1. Os deuses são seres super poderosos, mas capazes de serem mortos – talvez mais facilmente que um Tarrasque – mas mais difícil que um Titã. Que brincam com a humanidade por mero prazer, colocando criaturas para desafiar os próprios seguidores. Nesse caso a luta contra eles pode ser o objetivo da missão, e criar tramas muito interessantes, como o clérigo/paladino do grupo descobrindo que seu deus que criou aquele monstro para lutar contra ele, como forma de torná-los um grande herói. Alem de explicar o por que das criaturas serem colocadas nos níveis certos de desafio para enfrentar os personagens, ou ninguém nunca percebeu a estranheza das aventuras prontas em não existir desafios impossíveis de serem vencidos?
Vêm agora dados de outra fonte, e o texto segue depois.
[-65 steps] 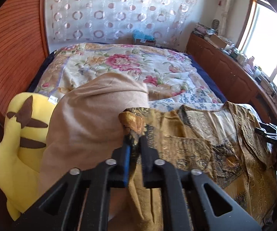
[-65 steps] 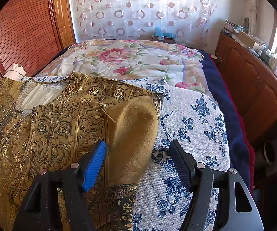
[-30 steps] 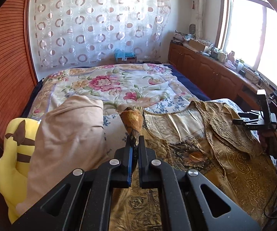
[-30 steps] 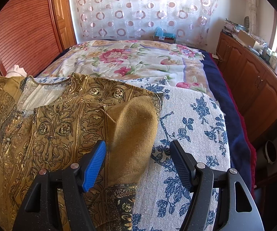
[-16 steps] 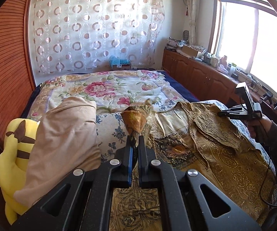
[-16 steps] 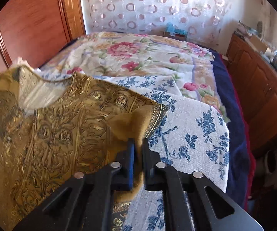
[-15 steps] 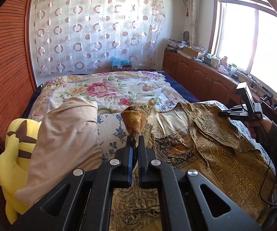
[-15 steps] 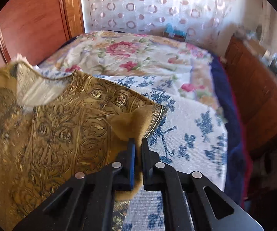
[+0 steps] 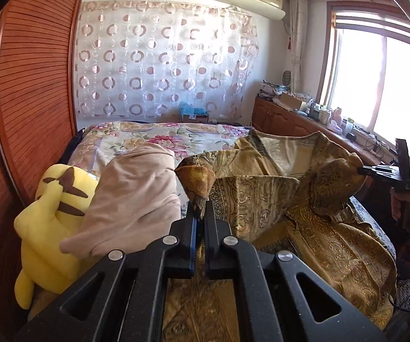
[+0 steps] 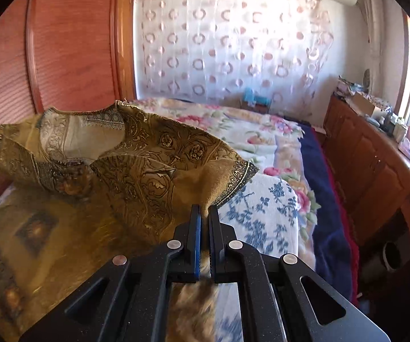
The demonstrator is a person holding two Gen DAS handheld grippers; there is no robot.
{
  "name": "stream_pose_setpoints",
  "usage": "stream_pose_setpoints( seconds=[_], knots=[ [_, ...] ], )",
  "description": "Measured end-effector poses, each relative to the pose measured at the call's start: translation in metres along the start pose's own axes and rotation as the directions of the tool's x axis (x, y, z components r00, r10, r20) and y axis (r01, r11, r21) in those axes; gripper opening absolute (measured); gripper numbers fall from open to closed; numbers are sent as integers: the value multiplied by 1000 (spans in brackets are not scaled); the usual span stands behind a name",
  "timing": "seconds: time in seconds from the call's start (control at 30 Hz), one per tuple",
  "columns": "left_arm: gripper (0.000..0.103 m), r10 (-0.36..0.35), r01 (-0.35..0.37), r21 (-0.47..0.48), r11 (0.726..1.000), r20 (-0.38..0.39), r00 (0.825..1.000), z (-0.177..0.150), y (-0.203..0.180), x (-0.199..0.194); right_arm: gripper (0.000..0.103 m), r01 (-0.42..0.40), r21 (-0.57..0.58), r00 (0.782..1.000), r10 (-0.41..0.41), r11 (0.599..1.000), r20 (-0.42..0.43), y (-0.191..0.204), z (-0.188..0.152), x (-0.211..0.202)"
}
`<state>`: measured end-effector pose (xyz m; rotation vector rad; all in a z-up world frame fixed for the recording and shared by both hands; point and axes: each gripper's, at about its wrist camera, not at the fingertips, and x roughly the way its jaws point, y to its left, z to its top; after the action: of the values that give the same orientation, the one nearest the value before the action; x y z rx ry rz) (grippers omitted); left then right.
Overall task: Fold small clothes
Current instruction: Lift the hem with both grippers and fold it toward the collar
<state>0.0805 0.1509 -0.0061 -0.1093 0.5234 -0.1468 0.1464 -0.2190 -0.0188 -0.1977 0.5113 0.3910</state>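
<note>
Left gripper [image 9: 200, 213] clamped on one sleeve tip of the gold patterned top [image 9: 262, 199]. Right gripper [image 10: 203, 213] pinches the opposite sleeve edge, fabric between the pads. The top hangs slung between the two, collar ahead, lower body draped on the blue-floral cloth [image 10: 262, 216] below. Likely reason: a two-point hold spreads the top, so the sleeves can fold inward. Left of left gripper: beige garment [image 9: 136, 199], yellow plush [image 9: 51, 222]. No legible labels or writing.
</note>
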Motion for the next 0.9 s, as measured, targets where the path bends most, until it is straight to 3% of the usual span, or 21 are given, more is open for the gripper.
stream_pose_setpoints(
  seconds=[0.2, 0.5, 0.73, 0.9],
  knots=[
    [5, 19, -19, -22, 1000, 2, 1000, -38, 0, -31, 4, -42, 24, 999, 41, 999, 14, 4, -51, -52],
    [5, 19, -25, -87, 996, -73, 997, -91, 7, -48, 4, -84, 53, 992, 89, 995, -94, -1, -125, -89],
    [5, 21, -28, -100, 995, -70, 997, -101, 6, -72, 4, -87, 28, 987, 90, 996, -132, 11, -125, -105],
    [5, 16, -22, -55, 998, -115, 993, -107, -2, -70, 4, -112, -4, 981, 110, 994, -161, 24, -129, -119]
  ],
)
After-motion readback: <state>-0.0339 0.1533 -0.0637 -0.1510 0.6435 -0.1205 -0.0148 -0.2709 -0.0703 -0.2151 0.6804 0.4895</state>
2. Os deuses são seres super poderosos, mas com pouco tempo de vida, e que precisam ser substituídos por um de seus seguidores para passar o poder, algo como a mistura do estamos precisando de deuses da opção do POP Dices. Mas esse segredo poderia abalar a fé de muitos e gerar até o grande deus vilão do cenário, que após descobrir que seu deus da justiça e da verdade mentiu pra ele, e o “herói” acaba por se tornar o novo deus da justiça, mas agora se tornou “maligno” e luta contra os outros deuses para acabar com a “mentira”. Aqui existem muitas possibilidades de tramas, fiquem de olho.

3. Os deuses são seres criados pela força do coletivo imaginário, onde o vilão descobre isso, e inicia a construção de um novo deus do mal.

4. Os deuses são seres realmente divinos, mas protegidos por um pacto de não agressão (como em tormenta), onde os mortais entram em grandes guerras em nome dos deuses, destruindo cidades que cultuam deuses pequenos e os tornando esquecidos, mas escravos do deus que “comandou” as tropas que destruíram seus seguidores.

5. Os deuses são seres realmente divinos, e protegidos por um pacto de não agressão, como no anterior, mas misteriosamente há alguns anos, um dos deuses foi assassinado, ato que só pode ser frealizado por outro deus, só que isso voltou a acontecer, e agora todos, desde mortais até os deuses, procuram saber o que está acontecendo, quem matou o deus do mal e o deus da justiça? ou alguma combinação intrigante.

6. Os deuses são seres criados por outro(s) deus(es) imensamente mais poderosos, com o intuito de fazer as raças prosperarem e se reproduzirem, até o fatídico dia onde o(s) criador(es) volta(em) para se alimentar de sua fazenda de almas. Essa veio direto da viagem do Neil Gaiman na serie Os Eternos.

É isso ai, espero ter ajudado a iniciativa do POP Dices e do RPG Online, assim como qualquer mestre que esteja criando seu novo cenário, e ele esteja ficando com a cara de outro mundo. Trate isso como uma caixa de surpresas, utilizando essas dicas para fertilizar um campo de idéias cujos nutrientes estejam exauridos.